WORK ORDER: Print the listing below again from the line that contains "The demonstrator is" onward, keeping every line exact and leaving out the lines before it.

◆ ◆ ◆ ◆ ◆

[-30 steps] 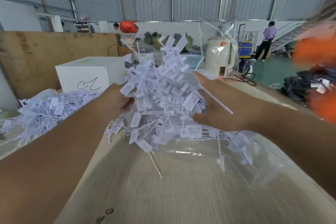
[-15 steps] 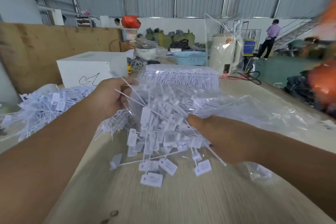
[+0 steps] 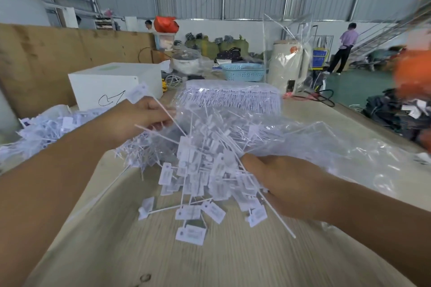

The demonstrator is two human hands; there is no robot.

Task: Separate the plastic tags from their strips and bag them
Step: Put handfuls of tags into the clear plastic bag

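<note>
While curled, both hands (image 3: 140, 121) tag-laden.

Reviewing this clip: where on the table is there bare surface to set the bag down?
Bare wood lies on the table nearest the camera, between the two forearms, below the spilled tags. More shows far right, past the clear bag. It is crowded at left with the loose tag heap, and at the centre back with the bagged strips and white box.

Wooden table (image 3: 233, 261) — loose tags (image 3: 190, 235), bag (image 3: 326, 147)
</note>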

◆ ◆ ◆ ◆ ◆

EXERCISE OUTPUT:
The demonstrator is two human hands; there is no robot.

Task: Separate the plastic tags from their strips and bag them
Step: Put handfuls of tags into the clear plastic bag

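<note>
While curled, both hands (image 3: 140, 121) tag-laden.

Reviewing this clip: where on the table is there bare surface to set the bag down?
Bare wood lies on the table nearest the camera, between the two forearms, below the spilled tags. More shows far right, past the clear bag. It is crowded at left with the loose tag heap, and at the centre back with the bagged strips and white box.

Wooden table (image 3: 233, 261) — loose tags (image 3: 190, 235), bag (image 3: 326, 147)
</note>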

This response contains the complete answer.